Task item: Leaving the images out, output each entry below exactly.

Records excerpted from a collection:
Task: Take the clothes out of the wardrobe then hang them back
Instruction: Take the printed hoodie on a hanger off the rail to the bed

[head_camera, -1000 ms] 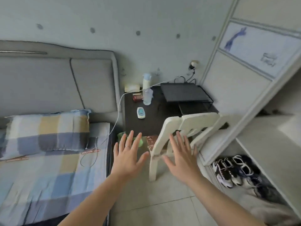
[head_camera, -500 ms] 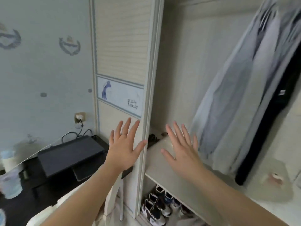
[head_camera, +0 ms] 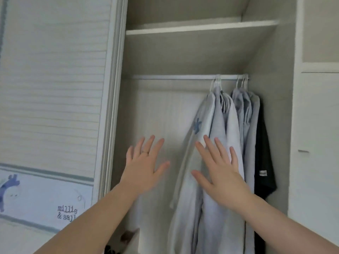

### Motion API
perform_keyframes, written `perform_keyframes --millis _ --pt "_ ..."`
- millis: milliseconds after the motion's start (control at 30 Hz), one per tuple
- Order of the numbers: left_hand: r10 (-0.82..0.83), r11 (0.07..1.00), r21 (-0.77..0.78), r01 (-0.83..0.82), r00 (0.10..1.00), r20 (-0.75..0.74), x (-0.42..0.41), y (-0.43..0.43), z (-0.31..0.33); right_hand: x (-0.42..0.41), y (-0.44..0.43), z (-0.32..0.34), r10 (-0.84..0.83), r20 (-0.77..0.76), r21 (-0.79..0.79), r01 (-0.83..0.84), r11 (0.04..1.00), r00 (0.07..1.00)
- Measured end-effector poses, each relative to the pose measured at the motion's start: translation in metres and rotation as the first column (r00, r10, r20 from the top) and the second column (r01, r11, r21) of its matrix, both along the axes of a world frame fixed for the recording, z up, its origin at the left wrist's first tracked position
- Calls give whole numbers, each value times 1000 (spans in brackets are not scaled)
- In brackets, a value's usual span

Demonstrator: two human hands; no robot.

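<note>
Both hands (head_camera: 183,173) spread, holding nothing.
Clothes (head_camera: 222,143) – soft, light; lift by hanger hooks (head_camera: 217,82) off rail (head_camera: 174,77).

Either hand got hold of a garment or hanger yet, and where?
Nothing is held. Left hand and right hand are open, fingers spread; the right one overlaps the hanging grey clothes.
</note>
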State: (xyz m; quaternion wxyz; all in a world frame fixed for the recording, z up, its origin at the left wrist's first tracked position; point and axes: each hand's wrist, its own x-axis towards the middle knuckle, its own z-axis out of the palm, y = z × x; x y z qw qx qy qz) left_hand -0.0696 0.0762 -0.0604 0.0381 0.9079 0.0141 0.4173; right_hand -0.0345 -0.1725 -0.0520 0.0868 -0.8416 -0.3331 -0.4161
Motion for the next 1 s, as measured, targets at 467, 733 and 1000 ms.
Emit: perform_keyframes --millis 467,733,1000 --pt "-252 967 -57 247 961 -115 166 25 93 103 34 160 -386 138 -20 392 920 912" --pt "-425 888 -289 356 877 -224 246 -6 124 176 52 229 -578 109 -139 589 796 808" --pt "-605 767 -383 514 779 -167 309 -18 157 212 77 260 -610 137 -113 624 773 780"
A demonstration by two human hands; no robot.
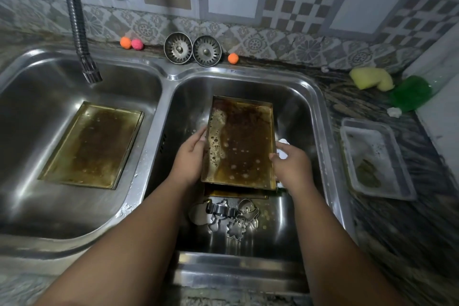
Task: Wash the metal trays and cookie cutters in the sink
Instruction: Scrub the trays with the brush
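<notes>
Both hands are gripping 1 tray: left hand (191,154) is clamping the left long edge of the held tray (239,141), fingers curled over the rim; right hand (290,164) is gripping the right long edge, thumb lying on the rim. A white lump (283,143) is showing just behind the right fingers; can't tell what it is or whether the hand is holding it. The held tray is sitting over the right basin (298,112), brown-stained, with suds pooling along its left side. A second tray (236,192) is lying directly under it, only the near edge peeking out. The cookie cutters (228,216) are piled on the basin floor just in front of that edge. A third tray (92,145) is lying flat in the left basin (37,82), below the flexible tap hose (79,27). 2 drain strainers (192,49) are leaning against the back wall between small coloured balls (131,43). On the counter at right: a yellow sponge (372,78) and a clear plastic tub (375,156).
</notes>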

Expected answer:
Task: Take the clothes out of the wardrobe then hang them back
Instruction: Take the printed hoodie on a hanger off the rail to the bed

[head_camera, -1000 ms] 
[head_camera, -500 ms] 
[head_camera, +0 ms] 

### Motion API
perform_keyframes, written `perform_keyframes --millis _ --pt "_ ..."`
- millis: milliseconds after the motion's start (control at 30 Hz), one per tuple
- Order of the numbers: left_hand: r10 (-0.82..0.83), r11 (0.07..1.00), r21 (-0.77..0.78), r01 (-0.83..0.82), r00 (0.10..1.00), r20 (-0.75..0.74), x (-0.42..0.41), y (-0.43..0.43), z (-0.31..0.33); right_hand: x (-0.42..0.41), y (-0.44..0.43), z (-0.32..0.34), r10 (-0.84..0.83), r20 (-0.77..0.76), r21 (-0.79..0.79), r01 (-0.83..0.84), r11 (0.04..1.00), r00 (0.07..1.00)
- Measured end-effector poses, each relative to the pose measured at the motion's start: translation in metres and rotation as the first column (r00, r10, r20 from the top) and the second column (r01, r11, r21) of its matrix, both along the axes of a world frame fixed for the recording, z up, its origin at the left wrist's first tracked position
- Calls give whole numbers, each value times 1000 (spans in brackets are not scaled)
- In brackets, a value's usual span

Demonstrator: two human hands; no robot.

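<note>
Both hands (head_camera: 183,173) spread, holding nothing.
Clothes (head_camera: 222,143) – soft, light; lift by hanger hooks (head_camera: 217,82) off rail (head_camera: 174,77).

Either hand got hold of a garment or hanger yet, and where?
Nothing is held. Left hand and right hand are open, fingers spread; the right one overlaps the hanging grey clothes.
</note>
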State: (xyz m; quaternion wxyz; all in a world frame fixed for the recording, z up, its origin at the left wrist's first tracked position; point and axes: each hand's wrist, its own x-axis towards the middle knuckle, its own z-axis out of the palm, y = z × x; x y z qw qx qy qz) left_hand -0.0696 0.0762 -0.0604 0.0381 0.9079 0.0141 0.4173; right_hand -0.0345 -0.1725 -0.0520 0.0868 -0.8416 -0.3331 -0.4161
Motion for the next 1 s, as measured, targets at 467, 733 and 1000 ms.
Emit: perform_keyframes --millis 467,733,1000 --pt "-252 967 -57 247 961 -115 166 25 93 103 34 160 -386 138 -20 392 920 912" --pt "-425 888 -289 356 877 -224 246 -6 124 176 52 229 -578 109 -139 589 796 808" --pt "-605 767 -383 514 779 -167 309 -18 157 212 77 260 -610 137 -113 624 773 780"
A demonstration by two human hands; no robot.
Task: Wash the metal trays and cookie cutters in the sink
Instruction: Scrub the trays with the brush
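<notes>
Both hands are gripping 1 tray: left hand (191,154) is clamping the left long edge of the held tray (239,141), fingers curled over the rim; right hand (290,164) is gripping the right long edge, thumb lying on the rim. A white lump (283,143) is showing just behind the right fingers; can't tell what it is or whether the hand is holding it. The held tray is sitting over the right basin (298,112), brown-stained, with suds pooling along its left side. A second tray (236,192) is lying directly under it, only the near edge peeking out. The cookie cutters (228,216) are piled on the basin floor just in front of that edge. A third tray (92,145) is lying flat in the left basin (37,82), below the flexible tap hose (79,27). 2 drain strainers (192,49) are leaning against the back wall between small coloured balls (131,43). On the counter at right: a yellow sponge (372,78) and a clear plastic tub (375,156).
</notes>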

The generated output is now complete.